• **PROBLEM DESCRIPTION**
Every line below must be copied as written, except for pictures.
COLLECTED MATERIAL Start Marker
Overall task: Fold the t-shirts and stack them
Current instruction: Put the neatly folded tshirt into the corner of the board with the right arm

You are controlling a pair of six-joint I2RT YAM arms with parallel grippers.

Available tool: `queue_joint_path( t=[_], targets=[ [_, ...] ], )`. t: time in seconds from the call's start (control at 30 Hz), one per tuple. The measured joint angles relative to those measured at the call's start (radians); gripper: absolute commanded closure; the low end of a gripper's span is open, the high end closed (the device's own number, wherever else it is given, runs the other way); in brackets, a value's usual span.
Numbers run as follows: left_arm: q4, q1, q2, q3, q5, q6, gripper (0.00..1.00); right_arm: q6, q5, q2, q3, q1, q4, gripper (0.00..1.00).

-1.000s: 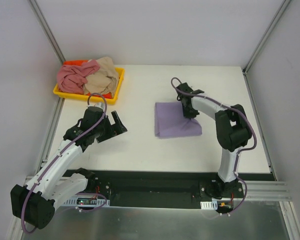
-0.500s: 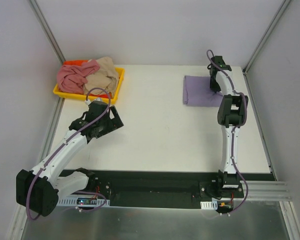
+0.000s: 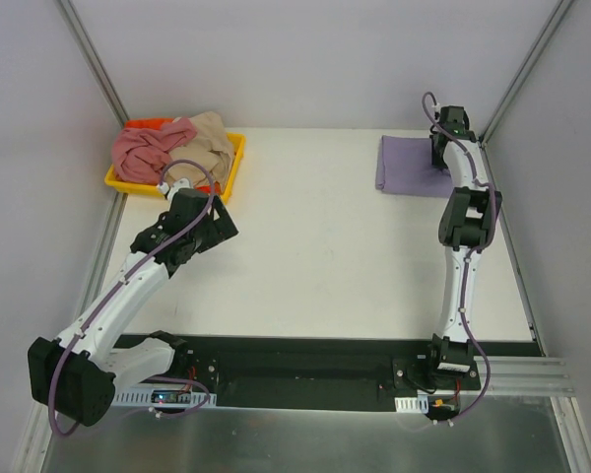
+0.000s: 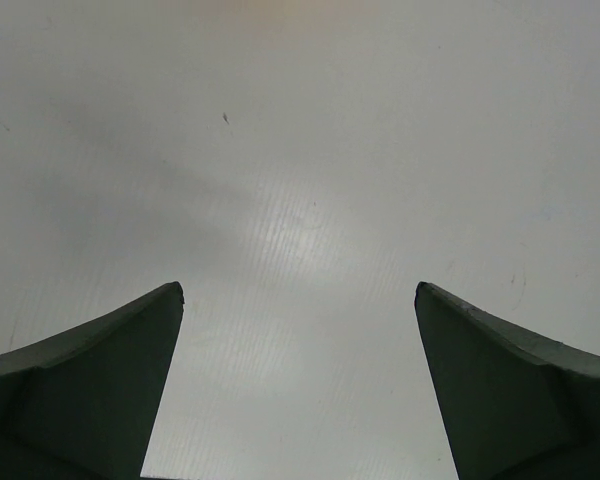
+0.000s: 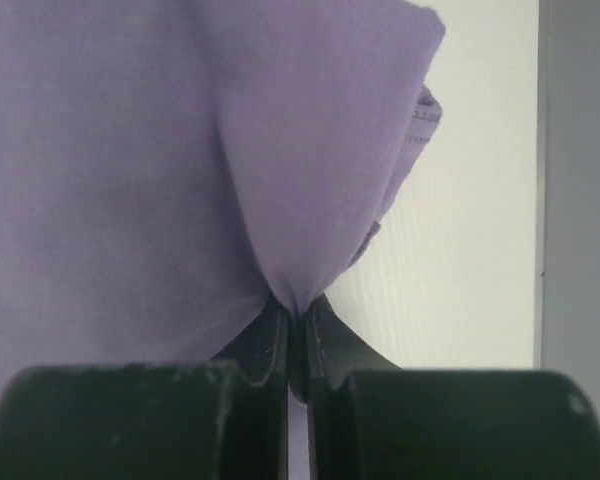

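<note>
The folded lavender t-shirt lies at the table's far right corner. My right gripper is shut on its right edge; the right wrist view shows the purple cloth pinched between the closed fingers. The dusty pink t-shirt and the beige t-shirt lie crumpled in the yellow tray at the far left. My left gripper is open and empty over bare table just in front of the tray, its fingertips wide apart.
Metal frame posts stand at the back corners, one just behind the right gripper. The white wall panels close in both sides. The black base rail runs along the near edge.
My right gripper has dragged the lavender shirt from the table's middle to the far right corner. My left arm has moved a little toward the tray.
</note>
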Motion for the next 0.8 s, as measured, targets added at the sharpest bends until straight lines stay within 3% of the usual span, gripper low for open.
queue_joint_path(
  t=[0.17, 0.27, 0.33, 0.4, 0.43, 0.6, 0.7, 0.8],
  targets=[
    [0.001, 0.000, -0.002, 0.016, -0.029, 0.014, 0.01, -0.079, -0.029, 0.004, 0.000, 0.000, 0.069, 0.91],
    [0.000, 0.000, -0.003, 0.025, -0.044, 0.020, 0.01, -0.093, -0.042, 0.005, 0.000, -0.005, 0.096, 0.57],
    [0.000, 0.000, -0.008, 0.029, -0.053, 0.024, 0.01, -0.091, -0.047, 0.005, 0.000, -0.011, 0.116, 0.42],
    [-0.001, 0.000, -0.016, 0.034, -0.056, 0.031, 0.01, -0.092, -0.050, 0.005, 0.000, -0.018, 0.132, 0.21],
    [0.000, 0.000, -0.019, 0.037, -0.057, 0.033, 0.01, -0.085, -0.053, 0.004, 0.000, -0.020, 0.139, 0.05],
    [-0.001, 0.000, -0.024, 0.040, -0.045, 0.034, 0.01, -0.002, -0.095, -0.085, -0.068, -0.021, 0.146, 0.04],
    [0.001, 0.000, -0.036, 0.035, -0.015, 0.034, 0.01, 0.056, -0.099, -0.274, -0.247, -0.002, 0.150, 0.04],
    [0.002, 0.000, -0.064, 0.015, 0.000, 0.033, 0.01, 0.130, -0.102, -0.582, -0.523, 0.039, 0.182, 0.04]
  ],
)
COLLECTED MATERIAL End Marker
• **ANSWER TO THIS PROBLEM**
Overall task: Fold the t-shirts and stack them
Current instruction: Put the neatly folded tshirt into the corner of the board with the right arm

You are controlling a pair of six-joint I2RT YAM arms with parallel grippers.

Available tool: `queue_joint_path( t=[_], targets=[ [_, ...] ], )`. t: time in seconds from the call's start (control at 30 Hz), one per tuple. The measured joint angles relative to those measured at the call's start (radians); gripper: absolute commanded closure; the low end of a gripper's span is open, the high end closed (the device's own number, wherever else it is given, runs the other way); in brackets, a value's usual span.
Numbers run as follows: left_arm: q4, q1, q2, q3, q5, q6, gripper (0.00..1.00); right_arm: q6, q5, q2, q3, q1, q4, gripper (0.00..1.00).

-1.000s: 
-0.500s: 
+0.000s: 
+0.000s: 
+0.000s: 

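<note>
The folded lavender t-shirt lies at the table's far right corner. My right gripper is shut on its right edge; the right wrist view shows the purple cloth pinched between the closed fingers. The dusty pink t-shirt and the beige t-shirt lie crumpled in the yellow tray at the far left. My left gripper is open and empty over bare table just in front of the tray, its fingertips wide apart.
Metal frame posts stand at the back corners, one just behind the right gripper. The white wall panels close in both sides. The black base rail runs along the near edge.
My right gripper has dragged the lavender shirt from the table's middle to the far right corner. My left arm has moved a little toward the tray.
</note>
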Motion for the next 0.8 s, as measured, targets added at the sharpest bends until straight lines stay within 3% of the usual span, gripper low for open.
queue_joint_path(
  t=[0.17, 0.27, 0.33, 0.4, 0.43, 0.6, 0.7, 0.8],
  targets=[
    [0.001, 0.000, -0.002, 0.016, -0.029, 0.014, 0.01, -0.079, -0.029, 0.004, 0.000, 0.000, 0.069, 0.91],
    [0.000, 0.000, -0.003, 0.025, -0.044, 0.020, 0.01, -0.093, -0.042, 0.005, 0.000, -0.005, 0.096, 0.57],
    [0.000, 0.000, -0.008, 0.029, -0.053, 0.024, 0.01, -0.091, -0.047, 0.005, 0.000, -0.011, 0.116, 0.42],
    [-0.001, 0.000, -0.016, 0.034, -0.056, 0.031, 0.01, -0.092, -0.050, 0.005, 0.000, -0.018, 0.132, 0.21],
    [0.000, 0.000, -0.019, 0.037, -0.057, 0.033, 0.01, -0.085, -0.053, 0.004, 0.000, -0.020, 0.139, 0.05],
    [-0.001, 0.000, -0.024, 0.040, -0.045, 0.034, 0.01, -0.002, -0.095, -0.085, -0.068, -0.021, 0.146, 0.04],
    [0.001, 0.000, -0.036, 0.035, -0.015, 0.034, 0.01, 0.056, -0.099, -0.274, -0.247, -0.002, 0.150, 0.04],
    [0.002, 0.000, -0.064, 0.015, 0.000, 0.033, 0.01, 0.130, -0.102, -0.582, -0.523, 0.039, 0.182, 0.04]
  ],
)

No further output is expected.